=== Records shown ===

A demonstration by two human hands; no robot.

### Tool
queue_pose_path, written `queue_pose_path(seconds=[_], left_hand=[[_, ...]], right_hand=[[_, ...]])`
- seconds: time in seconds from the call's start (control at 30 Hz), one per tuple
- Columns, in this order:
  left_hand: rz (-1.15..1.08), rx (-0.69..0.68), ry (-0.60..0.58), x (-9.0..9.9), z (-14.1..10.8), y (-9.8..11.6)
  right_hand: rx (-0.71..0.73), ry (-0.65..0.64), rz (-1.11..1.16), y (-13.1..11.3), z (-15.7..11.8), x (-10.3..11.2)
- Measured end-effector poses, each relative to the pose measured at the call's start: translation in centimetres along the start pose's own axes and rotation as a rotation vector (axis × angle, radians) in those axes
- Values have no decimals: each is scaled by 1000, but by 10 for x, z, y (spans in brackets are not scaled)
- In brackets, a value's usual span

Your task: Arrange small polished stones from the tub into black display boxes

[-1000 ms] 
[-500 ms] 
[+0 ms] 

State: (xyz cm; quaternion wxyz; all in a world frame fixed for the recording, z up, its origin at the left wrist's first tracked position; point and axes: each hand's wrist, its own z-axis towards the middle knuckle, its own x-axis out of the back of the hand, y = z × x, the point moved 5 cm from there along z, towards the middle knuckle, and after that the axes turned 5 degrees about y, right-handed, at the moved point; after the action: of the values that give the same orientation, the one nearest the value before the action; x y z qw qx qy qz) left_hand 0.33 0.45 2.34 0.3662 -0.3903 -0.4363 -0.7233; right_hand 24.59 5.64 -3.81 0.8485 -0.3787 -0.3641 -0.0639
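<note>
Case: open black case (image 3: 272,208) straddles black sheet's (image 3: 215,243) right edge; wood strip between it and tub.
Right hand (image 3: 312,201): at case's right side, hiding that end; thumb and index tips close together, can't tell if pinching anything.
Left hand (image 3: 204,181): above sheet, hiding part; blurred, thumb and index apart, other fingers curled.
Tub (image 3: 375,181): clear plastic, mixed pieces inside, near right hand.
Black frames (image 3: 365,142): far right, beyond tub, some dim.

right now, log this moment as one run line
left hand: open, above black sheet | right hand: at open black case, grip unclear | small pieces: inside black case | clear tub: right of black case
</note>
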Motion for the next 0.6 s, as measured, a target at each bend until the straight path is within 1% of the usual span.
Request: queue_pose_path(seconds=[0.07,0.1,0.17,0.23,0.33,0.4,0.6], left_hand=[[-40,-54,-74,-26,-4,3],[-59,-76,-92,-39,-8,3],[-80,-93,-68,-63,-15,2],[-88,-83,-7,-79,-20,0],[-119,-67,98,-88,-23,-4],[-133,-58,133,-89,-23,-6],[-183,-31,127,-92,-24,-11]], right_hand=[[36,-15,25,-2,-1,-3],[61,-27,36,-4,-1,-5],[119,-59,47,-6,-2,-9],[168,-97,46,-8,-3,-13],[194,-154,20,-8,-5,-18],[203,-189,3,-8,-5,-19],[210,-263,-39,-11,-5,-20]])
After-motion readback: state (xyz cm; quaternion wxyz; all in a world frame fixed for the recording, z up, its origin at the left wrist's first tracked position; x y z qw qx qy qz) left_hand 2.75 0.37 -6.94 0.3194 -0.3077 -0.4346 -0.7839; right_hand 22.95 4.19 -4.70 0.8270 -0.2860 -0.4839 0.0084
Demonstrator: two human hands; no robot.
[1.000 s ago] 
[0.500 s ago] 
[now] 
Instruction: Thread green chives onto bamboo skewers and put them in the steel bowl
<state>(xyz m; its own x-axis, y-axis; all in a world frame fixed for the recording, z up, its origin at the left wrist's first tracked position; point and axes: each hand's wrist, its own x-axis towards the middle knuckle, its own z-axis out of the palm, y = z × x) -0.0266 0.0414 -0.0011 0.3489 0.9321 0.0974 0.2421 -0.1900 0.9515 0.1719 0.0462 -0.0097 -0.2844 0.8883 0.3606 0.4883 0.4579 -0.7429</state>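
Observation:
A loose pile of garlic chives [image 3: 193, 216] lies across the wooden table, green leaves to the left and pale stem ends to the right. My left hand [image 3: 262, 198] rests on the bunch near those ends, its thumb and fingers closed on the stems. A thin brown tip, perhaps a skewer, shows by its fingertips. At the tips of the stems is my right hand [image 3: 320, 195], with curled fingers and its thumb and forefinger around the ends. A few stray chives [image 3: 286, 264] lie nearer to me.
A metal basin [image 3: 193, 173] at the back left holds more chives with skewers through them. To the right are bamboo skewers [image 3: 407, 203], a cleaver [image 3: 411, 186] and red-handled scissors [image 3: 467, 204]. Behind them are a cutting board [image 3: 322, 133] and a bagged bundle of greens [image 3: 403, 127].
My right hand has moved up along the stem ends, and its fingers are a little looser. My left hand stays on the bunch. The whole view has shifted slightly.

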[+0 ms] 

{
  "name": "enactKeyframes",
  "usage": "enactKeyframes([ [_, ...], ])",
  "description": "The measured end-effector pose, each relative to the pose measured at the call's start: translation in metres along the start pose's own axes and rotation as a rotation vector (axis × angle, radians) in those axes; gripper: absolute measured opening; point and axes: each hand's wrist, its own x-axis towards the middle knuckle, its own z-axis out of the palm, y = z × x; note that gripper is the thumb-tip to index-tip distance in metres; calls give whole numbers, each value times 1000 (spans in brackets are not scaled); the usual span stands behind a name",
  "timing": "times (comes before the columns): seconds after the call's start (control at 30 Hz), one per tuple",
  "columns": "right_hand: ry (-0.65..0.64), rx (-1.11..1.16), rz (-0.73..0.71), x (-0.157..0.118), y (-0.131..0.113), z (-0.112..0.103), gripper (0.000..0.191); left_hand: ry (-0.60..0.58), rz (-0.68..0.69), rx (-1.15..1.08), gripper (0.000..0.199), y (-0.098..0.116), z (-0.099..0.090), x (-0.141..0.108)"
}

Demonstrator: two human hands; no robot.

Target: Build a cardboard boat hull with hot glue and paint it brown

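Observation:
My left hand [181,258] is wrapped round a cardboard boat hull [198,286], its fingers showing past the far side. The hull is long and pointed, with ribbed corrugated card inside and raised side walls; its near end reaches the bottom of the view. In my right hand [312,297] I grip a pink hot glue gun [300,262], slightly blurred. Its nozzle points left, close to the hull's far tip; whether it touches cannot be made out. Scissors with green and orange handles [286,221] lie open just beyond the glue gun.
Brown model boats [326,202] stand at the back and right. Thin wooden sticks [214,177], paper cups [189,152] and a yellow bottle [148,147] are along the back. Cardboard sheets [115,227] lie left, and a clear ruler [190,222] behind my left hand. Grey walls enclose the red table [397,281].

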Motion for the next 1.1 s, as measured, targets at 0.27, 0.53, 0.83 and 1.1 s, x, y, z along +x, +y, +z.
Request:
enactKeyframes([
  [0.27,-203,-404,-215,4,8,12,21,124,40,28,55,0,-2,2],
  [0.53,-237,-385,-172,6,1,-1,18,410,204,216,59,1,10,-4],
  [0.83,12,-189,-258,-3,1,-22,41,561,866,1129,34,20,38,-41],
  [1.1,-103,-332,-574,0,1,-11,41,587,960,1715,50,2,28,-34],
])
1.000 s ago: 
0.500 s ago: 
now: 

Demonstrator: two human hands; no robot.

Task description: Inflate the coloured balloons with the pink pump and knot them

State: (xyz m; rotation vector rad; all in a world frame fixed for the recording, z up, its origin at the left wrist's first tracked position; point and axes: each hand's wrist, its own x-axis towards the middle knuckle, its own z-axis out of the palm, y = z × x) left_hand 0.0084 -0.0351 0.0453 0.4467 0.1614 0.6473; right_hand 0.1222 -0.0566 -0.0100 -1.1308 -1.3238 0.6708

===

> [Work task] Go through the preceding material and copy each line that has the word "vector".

> [Solution for this exercise]
- Measured end-effector poses, each relative to the pose measured at the call's start: translation in centimetres along the start pose's own axes and rotation as a rotation vector (axis × angle, radians) in those axes
  "description": "The measured end-effector pose, each relative to the pose measured at the call's start: translation in metres along the start pose's own axes and rotation as a rotation vector (axis × angle, radians) in those axes; gripper: absolute measured opening; point and axes: each hand's wrist, its own x-axis towards the middle knuckle, its own z-axis out of the palm, y = z × x; note that gripper is the thumb-tip to index-tip distance in metres; calls give whole numbers, each value times 1000 (spans in brackets are not scaled); the usual span stands behind a name",
State: (xyz m; rotation vector rad; all in a world frame fixed for the recording, z up, its origin at the left wrist's first tracked position; point and axes: each hand's wrist, its own x-axis towards the middle knuckle, its own z-axis out of the palm, y = z × x) left_hand 0.0084 -0.0351 0.0453 0.4467 0.1614 0.6473; right_hand 0.1222 -0.0566 -0.0100 -1.1308 -1.3238 0.6708

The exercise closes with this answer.